Respiratory sensitisation

Endpoint conclusion
Endpoint conclusion:
no study available

Justification for classification or non-classification

The available data on skin sensitisation meet the criteria for classification according to Regulation (EC) 1272/2008. The test substance is classified as Skin Sensitising Category 1, H317: May cause an allergic skin reaction.

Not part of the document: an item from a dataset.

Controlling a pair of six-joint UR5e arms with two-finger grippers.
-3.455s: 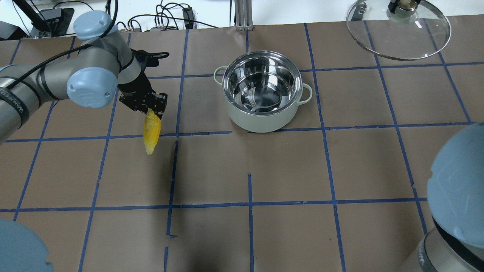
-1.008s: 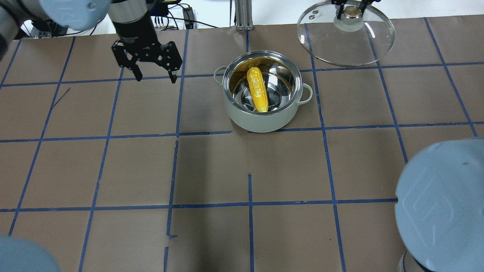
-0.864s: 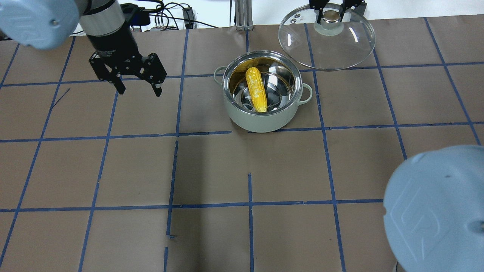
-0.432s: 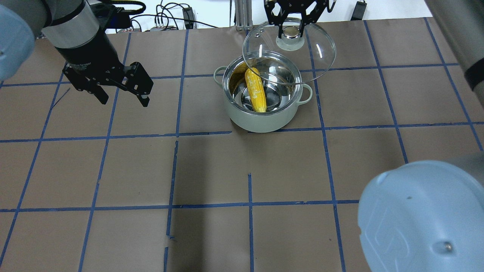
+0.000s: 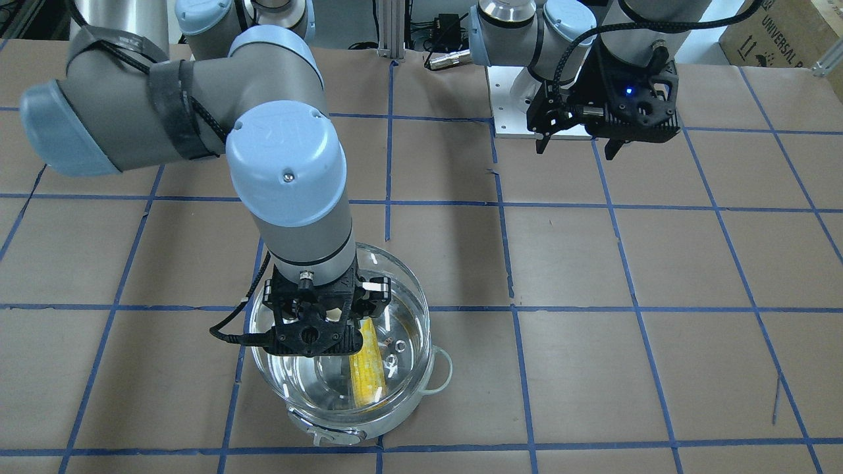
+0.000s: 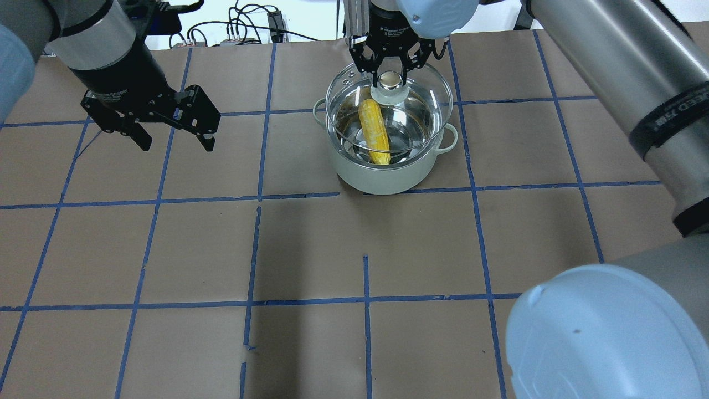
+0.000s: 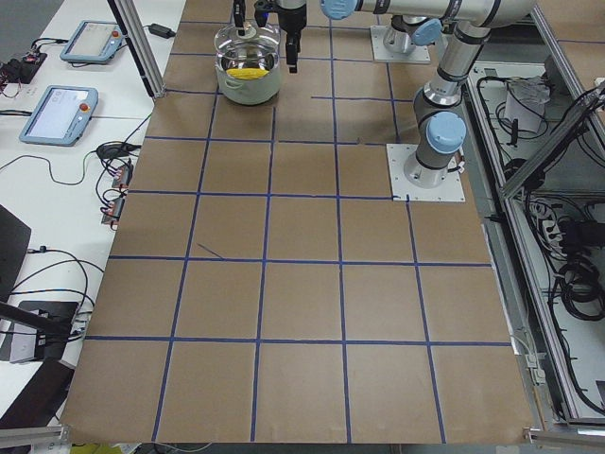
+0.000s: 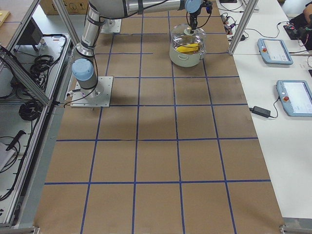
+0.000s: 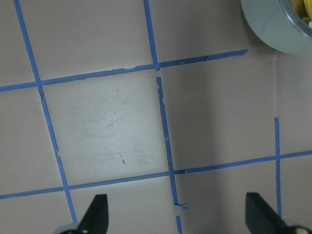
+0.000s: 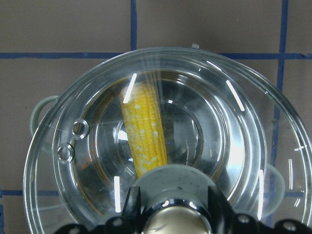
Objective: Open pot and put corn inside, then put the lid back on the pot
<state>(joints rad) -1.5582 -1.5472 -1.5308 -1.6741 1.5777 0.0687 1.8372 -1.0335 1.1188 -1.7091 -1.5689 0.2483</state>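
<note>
The steel pot [image 6: 388,176] stands at the table's far middle with the yellow corn [image 6: 374,130] lying inside it. My right gripper [image 6: 391,77] is shut on the knob [image 6: 391,82] of the clear glass lid [image 6: 435,91] and holds it over the pot, a little above the rim. The right wrist view shows the corn [image 10: 144,131] through the lid [image 10: 234,122]. The front view shows the lid [image 5: 408,296] over the corn [image 5: 369,368]. My left gripper [image 6: 177,145] is open and empty above the table, well left of the pot.
The table is brown paper with a blue tape grid [image 6: 365,299]. Cables and a metal post [image 6: 354,22] lie along the far edge. My right arm's elbow [image 6: 604,332] fills the near right corner of the overhead view. The pot's wall [image 9: 273,24] shows in the left wrist view.
My right gripper has carried the lid from the far right to over the pot. My left gripper has drifted left and nearer, still open. The corn lies still in the pot.
</note>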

In fact, this is further in line with the conclusion of the ECHA Committee for Risk Assessment (RAC) Opinion for harmonised EU classification and labelling of Chlorophene based on the same reliable data, which was adopted in 2015 ( RAC CLH-O-0000001412-86-58/F, 12 March 2015). As a result, and referring to the Adaptation to Technical Progress (ATP) to CLP Regulation, Chlorophene was inserted in ATP10 with following classification and labelling for skin sensitisation: Skin sens. 1, H317.